The Guardian is, by their own admission, a center-left paper. That's in Britain, which means they are somewhere between "radical" and "terrorist mooslim communisocialifascist" here in the US. The person who broke the stuff for them is very strongly political. [2]
US corporate media, on the other hand, subscribes to the "view from nowhere" style [3], which they mistake for objectivity. It makes them easily manipulated; when you create a controversy, they are obliged to move away from it. That gets you the classic, "Opinions on Shape of Earth Differ: Round or Flat?" journalism. [4]
This is compounded by the way newspaper journalism has been in decline for years, and was even before the Internet drank their milkshake. [5] Now, major newspapers feel very vulnerable, and one of their few remaining assets is that people in power will talk to them. That makes them basically stenographers to power. [6]
So yes, US journalism's objectivity is often horrible, but the owners of The Guardian are overseeing an enterprise with revenues of £254.4 million a year, according to Wikipedia. That still seems like a corporate enterprise the owners of whom would want to protect. I believe it is still be possible to be a muckraker (or employ those who are like Greenwald) and have a sizable "corporate"-ness.
The Guardian is entirely owned by the Scott Trust, which is a trust set up specifically to safeguard their editorial independence. It doesn't have owners in the usual corporate sense of the word.
The difference is editorial independence. You know this.
The Guardian, Al Jazeera, The Christian Science Monitor, a few others, are in no way comparable to properties owned by media conglomerates. You know this.
If not "corporate", how would you refer to likes of News Corp, Clear Channel, Time Warner, Disney, etc? "Purveyors of propaganda for the power elite?" "Anti-democratic radical right wing noise echo chambers?"
"Corporate media" is a term which refers to a system of mass media production, distribution, ownership, and funding which is dominated by corporations and their CEOs. It is sometimes used as a term of derision to indicate a media system which does not serve the public interest in place of the mainstream media or "MSM," which tends to be used by both the political left and the right as a derisive term.
Note that the Washington Post went to the government to cooperate with them. It is not clear if WaPo would have published the same story if there wasn't a competitor (the Guardian) who had access to the same material. Snowden may have shared material with the Guardian purposefully either before or after he found out the WaPo was working the government in order to ensure this.
Note also that Greenwald has special circumstances which reduce his influence from corporate and US interests. First he works for a subsidiary of a UK corporation and does not report on UK issues. I also don't think he reports on corporate issues that would affect Guardian advertising. Finally, he lives in Brazil which may reduce US influence on him.
All that said no one is saying that corporate journalists never break stories that are critical to government or corporations, only that they are under strong influence not to and the effect is that few such stories are produced.

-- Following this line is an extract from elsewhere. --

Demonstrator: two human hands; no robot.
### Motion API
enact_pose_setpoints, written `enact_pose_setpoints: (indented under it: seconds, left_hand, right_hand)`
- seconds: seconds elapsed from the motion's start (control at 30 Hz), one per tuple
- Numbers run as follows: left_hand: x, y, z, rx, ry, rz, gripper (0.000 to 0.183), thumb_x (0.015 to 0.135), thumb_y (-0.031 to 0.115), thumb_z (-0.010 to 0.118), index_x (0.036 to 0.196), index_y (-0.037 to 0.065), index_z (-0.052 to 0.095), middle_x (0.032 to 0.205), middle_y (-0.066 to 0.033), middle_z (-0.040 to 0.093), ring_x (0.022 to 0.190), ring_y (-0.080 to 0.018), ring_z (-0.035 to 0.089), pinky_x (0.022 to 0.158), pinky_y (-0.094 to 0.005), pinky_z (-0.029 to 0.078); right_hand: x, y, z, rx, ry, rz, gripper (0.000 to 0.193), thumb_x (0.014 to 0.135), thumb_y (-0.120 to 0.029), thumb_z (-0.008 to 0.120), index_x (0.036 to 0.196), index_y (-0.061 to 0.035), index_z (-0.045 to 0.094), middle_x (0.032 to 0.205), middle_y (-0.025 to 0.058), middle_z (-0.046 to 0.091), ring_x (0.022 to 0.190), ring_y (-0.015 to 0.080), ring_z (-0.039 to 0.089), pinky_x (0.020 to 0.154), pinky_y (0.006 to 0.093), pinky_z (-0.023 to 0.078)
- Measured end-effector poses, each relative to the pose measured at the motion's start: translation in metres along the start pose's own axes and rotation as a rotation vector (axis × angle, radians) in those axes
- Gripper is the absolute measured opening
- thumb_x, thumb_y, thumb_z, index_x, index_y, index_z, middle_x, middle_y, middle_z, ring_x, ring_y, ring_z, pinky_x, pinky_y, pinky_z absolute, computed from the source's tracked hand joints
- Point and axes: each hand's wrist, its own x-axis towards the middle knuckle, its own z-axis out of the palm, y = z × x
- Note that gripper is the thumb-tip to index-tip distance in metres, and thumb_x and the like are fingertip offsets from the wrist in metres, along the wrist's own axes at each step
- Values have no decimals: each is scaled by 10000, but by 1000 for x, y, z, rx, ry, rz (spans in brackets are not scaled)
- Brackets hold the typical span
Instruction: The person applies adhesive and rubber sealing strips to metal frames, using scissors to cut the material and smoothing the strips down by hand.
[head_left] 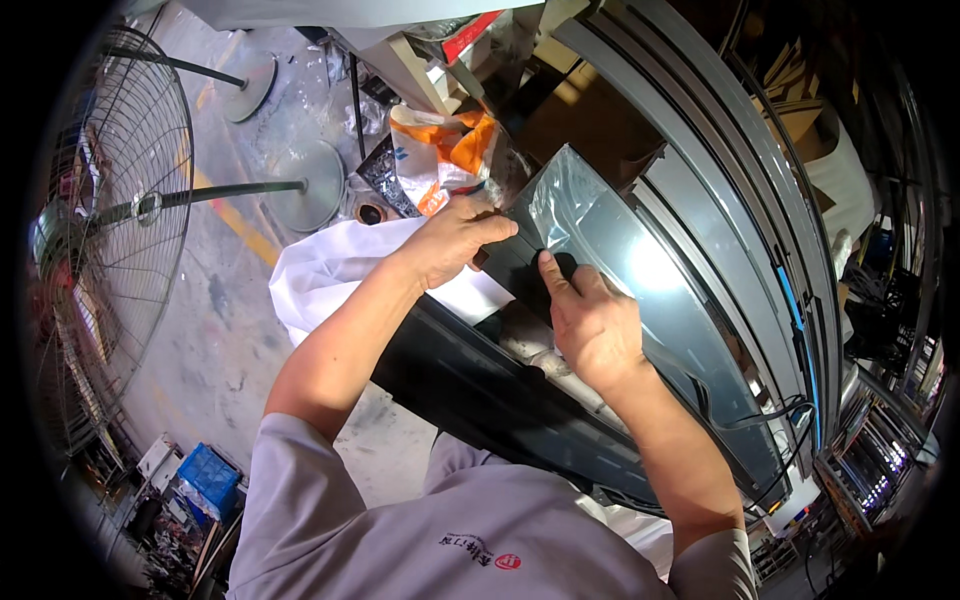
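Dark grey metal profiles, long and framelike, run in front of me from the upper middle to the lower right. My left hand (450, 243) is closed over the far end of a dark profile (510, 258), its thumb lying along the top. Close beside it, my right hand (597, 325) is closed with the thumb stretched forward, gripping a small black piece (560, 266) against the profile. The fingers partly hide that piece, and its kind does not show. Crinkled clear film (565, 205) covers the end of a shiny grey panel (640, 255) just beyond the right hand.
Long curved-looking grey profiles (715, 165) lie stacked to the right, with black cables (770, 412) near their lower end. White sheeting (330, 270) and an orange-and-white bag (445, 150) lie beyond my left arm. A large fan (135, 200) and a blue crate (208, 480) stand at left.
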Motion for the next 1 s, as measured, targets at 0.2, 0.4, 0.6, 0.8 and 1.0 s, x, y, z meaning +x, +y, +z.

If the US media is inhibited from running stories about sensational overreaches by NSA, how did James Risen and Eric Lichtblau manage to get the SOLARWIND story published?
The NYT had the SOLARWIND story in 2004, and were going to publish it right before the 04 election (October) but sat on it under pressure from the administration. It was over a year before they decided to publish.
> AMY GOODMAN: Is it right, Eric, you were still — the Times wasn’t going to run this story until to your colleague Jim at the New York Times was going to publish his book, and that put the Times in a tremendously awkward position? It’s going to come out anyway, and their reporters are not the ones who are going to reveal it.
> ERIC LICHTBLAU: Yeah, that’s true, for the most part.
I don't know if this is the right example to support your argument.
They are not inhibited, they are positively and negatively incentivized. To say that the government and high-level government officials are a powerful influence is hardly contentious.
If you talk shit about your boss (even if it is true and done politely) it will probably negatively affect you. If you support your boss you will probably reap rewards. The result is a system where people are influenced not to criticise their boss not a system where no one ever does.
I'm not sure this is really responsive to my point: I gave a specific example of a bombshell story the NYT ran that was arguably more harmful to "national security" than any revelation about spying on Barack Obama.
In that case you are going to have to make your point explicit. My understanding is that you are trying to say that the media outlets are not influenced by the government because there exist significant critical stories of the government.
But as I said "The result is a system where people are influenced not to criticise their boss not a system where no one ever does."
I guess I'm just asking why today's story, about NSA spying on Obama, which is viscerally more interesting than the Risen story but less impactful to national security, would be "frozen out" of the mainstream media where Risen's story clearly wasn't.